A newly created interactive map that provides details on
congressional elections from 1918 to 2012 shows that Michigan at one time was one of the Reddest
States in the U.S.
Political observers know that Michigan has a long tradition
of Republican governors and legislatures but I doubt most realize that over the course of 1918-32 the Great Lakes State was more Republican than just about any other place
in the land.
Take a look at the map created by mapstory.org that reflects
the 1918 congressional elections and you will see Michigan as one of several states
where every congressional district was held by a GOP lawmaker.
This was back in the days when the lingering effects of the
Civil War and Reconstruction still dominated American politics. The former
Confederacy in the South was solid blue – the conservative Dixiecrat Democrats –
and the Midwest and Northeast adhered to the party of Lincoln – the comparatively
progressive Republicans who dominated the Union states.

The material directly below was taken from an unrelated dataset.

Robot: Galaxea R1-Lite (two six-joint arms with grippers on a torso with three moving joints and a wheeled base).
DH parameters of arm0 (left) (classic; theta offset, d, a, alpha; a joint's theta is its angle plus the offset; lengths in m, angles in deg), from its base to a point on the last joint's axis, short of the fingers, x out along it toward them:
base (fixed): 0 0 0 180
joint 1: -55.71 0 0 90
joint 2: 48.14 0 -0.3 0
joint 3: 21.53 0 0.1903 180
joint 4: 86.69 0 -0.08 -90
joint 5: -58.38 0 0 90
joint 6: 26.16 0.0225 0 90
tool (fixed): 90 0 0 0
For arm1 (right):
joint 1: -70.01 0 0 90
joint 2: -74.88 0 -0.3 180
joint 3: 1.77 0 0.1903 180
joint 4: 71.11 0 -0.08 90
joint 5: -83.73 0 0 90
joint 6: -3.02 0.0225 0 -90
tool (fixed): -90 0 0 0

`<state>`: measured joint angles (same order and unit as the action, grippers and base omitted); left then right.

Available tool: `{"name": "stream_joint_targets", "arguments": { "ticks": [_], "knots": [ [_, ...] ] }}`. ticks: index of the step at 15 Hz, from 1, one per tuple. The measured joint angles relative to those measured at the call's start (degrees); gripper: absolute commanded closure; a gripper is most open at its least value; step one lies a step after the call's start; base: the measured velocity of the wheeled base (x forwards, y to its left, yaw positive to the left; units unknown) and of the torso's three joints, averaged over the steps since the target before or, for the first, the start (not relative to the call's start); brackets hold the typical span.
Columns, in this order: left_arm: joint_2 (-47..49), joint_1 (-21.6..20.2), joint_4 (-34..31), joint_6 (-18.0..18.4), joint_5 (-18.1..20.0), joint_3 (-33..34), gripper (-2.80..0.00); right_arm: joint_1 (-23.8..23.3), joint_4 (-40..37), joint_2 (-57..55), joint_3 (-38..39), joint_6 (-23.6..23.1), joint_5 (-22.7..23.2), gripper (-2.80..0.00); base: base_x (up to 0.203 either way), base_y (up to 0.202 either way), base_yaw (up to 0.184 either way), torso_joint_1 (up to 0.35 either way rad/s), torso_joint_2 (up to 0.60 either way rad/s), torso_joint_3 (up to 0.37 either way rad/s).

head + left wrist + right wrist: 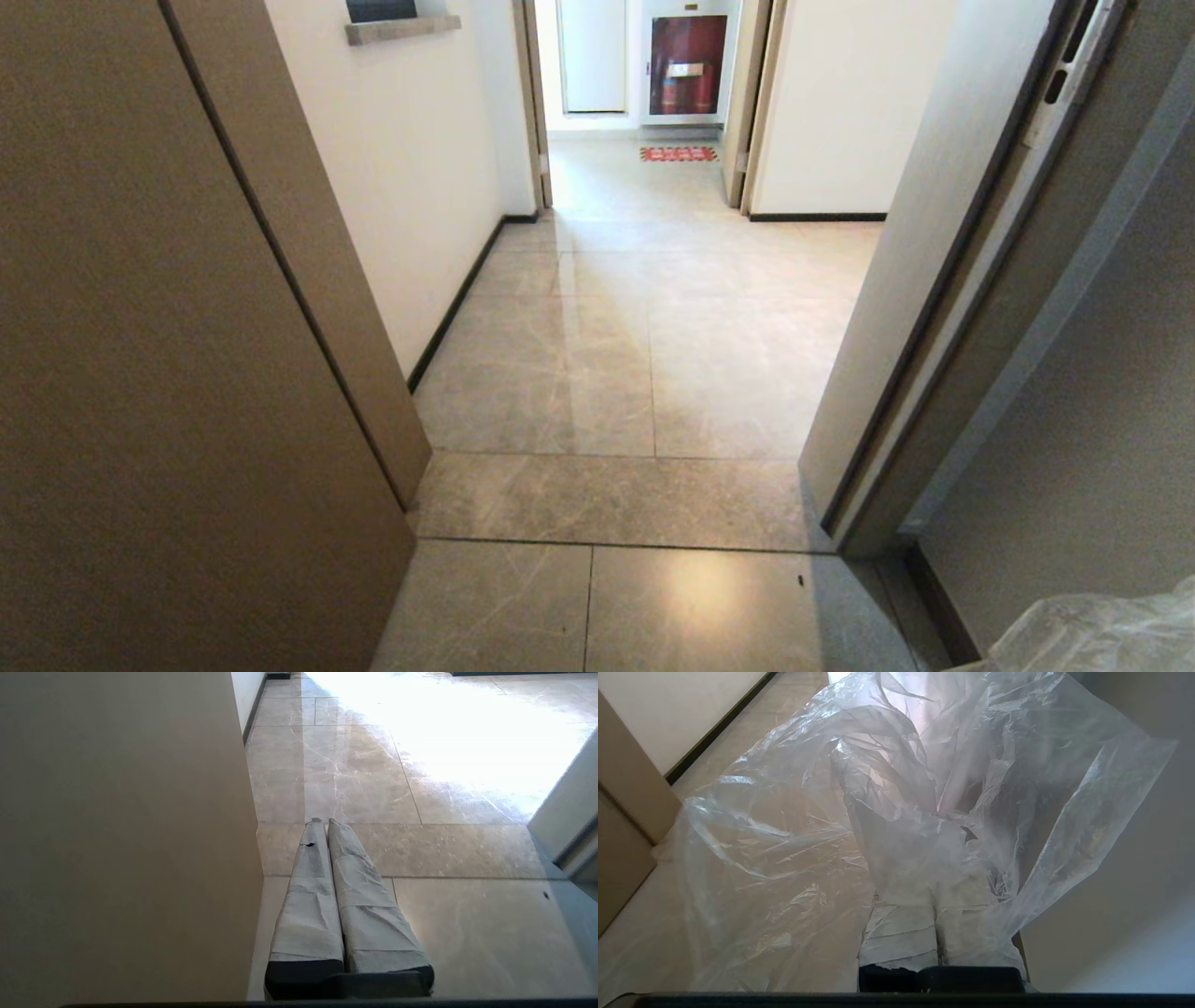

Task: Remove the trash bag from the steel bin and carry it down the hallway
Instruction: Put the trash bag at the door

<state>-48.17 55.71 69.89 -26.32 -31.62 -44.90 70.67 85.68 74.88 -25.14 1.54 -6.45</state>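
Only a crinkled corner of the trash bag [1102, 630] is showing in the head view, at the foot of the open door [1055, 308], with the hallway [635, 308] running ahead to a red mat [679, 153]. The right wrist view is showing the bag [896, 812] billowing over the right gripper [934, 891], whose jaws are clenching its plastic. The left gripper [323, 822] is hanging empty, jaws pressed together, beside a brown panel [121, 835]. No writing is legible.
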Motion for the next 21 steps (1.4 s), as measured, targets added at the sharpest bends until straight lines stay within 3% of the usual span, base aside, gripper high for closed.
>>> {"name": "stream_joint_targets", "arguments": {
  "ticks": [21],
  "knots": [
    [0.02, 0.0, -0.02, 0.01, 0.02, 0.0, 0.0, 0.02, 0.0, 0.0, 0.0, 0.0, 0.02, 0.0, 0.192, 0.0, 0.001, 0.002, 0.0, 0.002]
  ]
}}
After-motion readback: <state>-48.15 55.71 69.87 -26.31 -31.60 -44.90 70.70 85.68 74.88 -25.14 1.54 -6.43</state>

As the Democrats made gains in many states throughout the
1920s, Michigan maintained a solid Red status and stayed that way until the
1932 FDR landslide that served as an earthquake in American politics.
It’s worth noting that North Dakota, South Dakota, Wyoming
and New Mexico were among the Reddest States of that 1918-32 era, but the
combined population of those four states in the 1920 U.S. Census was less than
the combined population today of Macomb and Oakland counties.